En Christian, le militant intransigeant et le peintre sensible ne faisaient qu’un, il témoigna ainsi que des « passages » sont possibles entre une théorie anarchiste classique et des ouvertures poétiques vers d’autres territoires, aventures trop risquées sans doute pour nombre de militants qui craignent les contre-marches sur les chemins de l’irrationnel. Je veux parler du surréalisme, bien sûr, mais de bien d’autres voies ouvertes soit vers la poésie, soit vers d’autres chercheurs qui ne peuvent que nous renouveler intellectuellement et sensiblement.

En 1955, naîtra le Groupe anarchiste d’action révolutionnaire qui publiera donc Noir et Rouge (une anthologie a été assemblée par les éditions Acratie). Cette revue, de facture modeste, aura cependant une grande influence sur les jeunes générations qui virent alors éclater leur champ de réflexion. Est-ce à dire que l’ancienne Fédération anarchiste était alors un peu sclérosée ?

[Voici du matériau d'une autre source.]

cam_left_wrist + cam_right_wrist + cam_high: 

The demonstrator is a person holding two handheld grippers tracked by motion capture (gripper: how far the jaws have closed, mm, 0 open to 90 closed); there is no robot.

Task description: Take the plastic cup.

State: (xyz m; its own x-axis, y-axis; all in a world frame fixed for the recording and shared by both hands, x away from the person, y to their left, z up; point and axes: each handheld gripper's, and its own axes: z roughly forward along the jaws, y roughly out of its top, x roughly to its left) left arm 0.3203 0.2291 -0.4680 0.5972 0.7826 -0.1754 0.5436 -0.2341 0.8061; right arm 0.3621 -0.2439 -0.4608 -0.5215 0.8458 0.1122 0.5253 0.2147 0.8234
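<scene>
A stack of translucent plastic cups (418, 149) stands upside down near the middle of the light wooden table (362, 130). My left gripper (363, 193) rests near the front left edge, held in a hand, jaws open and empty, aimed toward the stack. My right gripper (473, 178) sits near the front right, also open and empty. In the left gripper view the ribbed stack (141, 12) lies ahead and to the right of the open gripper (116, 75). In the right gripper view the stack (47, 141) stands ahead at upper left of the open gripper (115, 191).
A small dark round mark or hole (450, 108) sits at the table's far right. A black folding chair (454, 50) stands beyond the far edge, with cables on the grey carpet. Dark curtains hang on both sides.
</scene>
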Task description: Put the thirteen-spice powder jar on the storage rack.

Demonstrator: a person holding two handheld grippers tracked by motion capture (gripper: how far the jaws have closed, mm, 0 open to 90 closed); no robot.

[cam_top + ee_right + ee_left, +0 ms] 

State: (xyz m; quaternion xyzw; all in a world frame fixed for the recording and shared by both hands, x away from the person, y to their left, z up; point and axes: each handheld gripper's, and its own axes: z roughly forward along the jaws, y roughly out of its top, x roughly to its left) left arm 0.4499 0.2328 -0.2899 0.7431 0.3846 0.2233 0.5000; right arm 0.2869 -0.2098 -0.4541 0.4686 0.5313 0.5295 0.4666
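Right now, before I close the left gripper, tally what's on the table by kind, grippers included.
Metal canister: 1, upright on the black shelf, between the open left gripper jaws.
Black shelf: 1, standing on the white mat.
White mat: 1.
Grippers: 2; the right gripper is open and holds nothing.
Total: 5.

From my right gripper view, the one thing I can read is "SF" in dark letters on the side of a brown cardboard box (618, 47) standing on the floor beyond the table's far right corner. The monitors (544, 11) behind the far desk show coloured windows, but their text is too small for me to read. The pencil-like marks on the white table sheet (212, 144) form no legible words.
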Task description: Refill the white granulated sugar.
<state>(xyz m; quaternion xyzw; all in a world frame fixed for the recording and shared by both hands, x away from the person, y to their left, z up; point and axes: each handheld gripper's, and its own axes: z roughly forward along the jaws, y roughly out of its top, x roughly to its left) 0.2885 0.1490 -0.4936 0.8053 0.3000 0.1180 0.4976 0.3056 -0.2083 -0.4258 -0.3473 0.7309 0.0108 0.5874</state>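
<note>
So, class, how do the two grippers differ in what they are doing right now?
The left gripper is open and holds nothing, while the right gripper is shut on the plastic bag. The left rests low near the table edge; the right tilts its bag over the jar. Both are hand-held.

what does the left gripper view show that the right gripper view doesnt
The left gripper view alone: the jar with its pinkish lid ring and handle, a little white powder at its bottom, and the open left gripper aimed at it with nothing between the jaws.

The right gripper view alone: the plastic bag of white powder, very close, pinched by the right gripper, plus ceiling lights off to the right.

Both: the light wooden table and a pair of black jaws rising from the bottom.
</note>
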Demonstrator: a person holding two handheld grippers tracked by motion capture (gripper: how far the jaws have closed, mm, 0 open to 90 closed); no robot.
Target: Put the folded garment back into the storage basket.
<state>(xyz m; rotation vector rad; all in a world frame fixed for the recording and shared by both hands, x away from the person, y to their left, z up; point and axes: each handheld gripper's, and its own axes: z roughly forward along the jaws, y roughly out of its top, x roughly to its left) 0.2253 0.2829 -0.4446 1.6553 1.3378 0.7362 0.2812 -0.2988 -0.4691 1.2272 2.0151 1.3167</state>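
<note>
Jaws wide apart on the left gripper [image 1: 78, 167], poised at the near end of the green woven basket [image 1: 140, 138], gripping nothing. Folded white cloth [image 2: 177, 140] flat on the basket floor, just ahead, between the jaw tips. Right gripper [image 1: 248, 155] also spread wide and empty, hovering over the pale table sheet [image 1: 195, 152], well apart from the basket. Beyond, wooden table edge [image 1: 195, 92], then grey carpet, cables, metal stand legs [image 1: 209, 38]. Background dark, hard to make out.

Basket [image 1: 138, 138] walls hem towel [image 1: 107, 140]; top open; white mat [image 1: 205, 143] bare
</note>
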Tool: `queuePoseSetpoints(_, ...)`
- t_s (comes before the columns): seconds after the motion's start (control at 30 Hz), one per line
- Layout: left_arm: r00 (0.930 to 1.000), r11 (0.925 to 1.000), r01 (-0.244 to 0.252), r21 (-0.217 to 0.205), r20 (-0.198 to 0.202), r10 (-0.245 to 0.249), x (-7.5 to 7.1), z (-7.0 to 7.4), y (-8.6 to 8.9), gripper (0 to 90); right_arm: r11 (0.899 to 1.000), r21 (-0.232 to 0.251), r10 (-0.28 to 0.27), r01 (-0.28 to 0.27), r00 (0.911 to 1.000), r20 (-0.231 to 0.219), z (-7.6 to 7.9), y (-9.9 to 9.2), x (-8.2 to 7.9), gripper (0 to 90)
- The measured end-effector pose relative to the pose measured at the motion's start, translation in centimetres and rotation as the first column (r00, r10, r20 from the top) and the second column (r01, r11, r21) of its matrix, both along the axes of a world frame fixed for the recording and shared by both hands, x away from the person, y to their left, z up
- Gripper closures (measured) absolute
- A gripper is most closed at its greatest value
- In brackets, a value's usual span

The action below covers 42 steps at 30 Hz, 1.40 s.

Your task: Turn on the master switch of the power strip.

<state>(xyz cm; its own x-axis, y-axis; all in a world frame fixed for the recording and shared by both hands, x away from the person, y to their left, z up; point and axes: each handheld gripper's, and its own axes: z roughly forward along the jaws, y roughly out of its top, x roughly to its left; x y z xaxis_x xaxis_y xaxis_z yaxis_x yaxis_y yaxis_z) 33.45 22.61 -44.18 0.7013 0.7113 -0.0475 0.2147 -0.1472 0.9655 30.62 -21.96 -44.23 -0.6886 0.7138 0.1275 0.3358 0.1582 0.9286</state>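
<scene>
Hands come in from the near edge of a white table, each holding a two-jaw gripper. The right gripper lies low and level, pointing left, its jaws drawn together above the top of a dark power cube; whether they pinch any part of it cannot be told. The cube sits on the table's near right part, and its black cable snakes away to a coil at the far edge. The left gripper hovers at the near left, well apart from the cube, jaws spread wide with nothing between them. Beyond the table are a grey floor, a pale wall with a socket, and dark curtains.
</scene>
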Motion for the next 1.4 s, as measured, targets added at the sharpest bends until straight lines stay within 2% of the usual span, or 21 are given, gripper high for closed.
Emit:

La parution du numéro anniversaire pour les cinquante ans du Monde libertaire et l’édition d’un livre de plus de 400 pages aux éditions du Cherche Midi peuvent être l’occasion d’un coup d’œil dans le rétroviseur pour analyser les différentes péripéties et du mouvement et de la pensée libertaires. Il semblerait que des aspérités aient été gommées par le temps, mais que d’autres montrent le bout de leur nez. Pour en revenir à Christian, qui, bien que très convaincu de la justesse de son point de vue, montrait une totale ouverture d’esprit pour être à l’écoute des autres compagnons, la biodiversité libertaire allait de soi ! « Chacun acceptait l’autre. » « Nous savions que nous n’étions pas détenteurs de la seule ligne juste, ni d’une vérité universelle », écrit Hellyette.

Christian Lagant choisira de se donner la mort très discrètement en décembre 1978.

Hellyette évoque trop rapidement les diverses positions prises par les anarchistes durant cette période (de la guerre d’Indochine jusqu’à Mai 68) ; c’est dommage, son témoignage compléterait notre histoire commune. Demain, c’est peut-être trop près, mais après-demain existe…

André Bernard


Isidore Ducasse, comte de Lautréamont, Les Chants de Maldoror, illustrations de Christian Lagant, postface de Hellyette Bess, Les Mauvais Jours éditeur, 2004, 230 p., 35 euros. Disponible à Publico.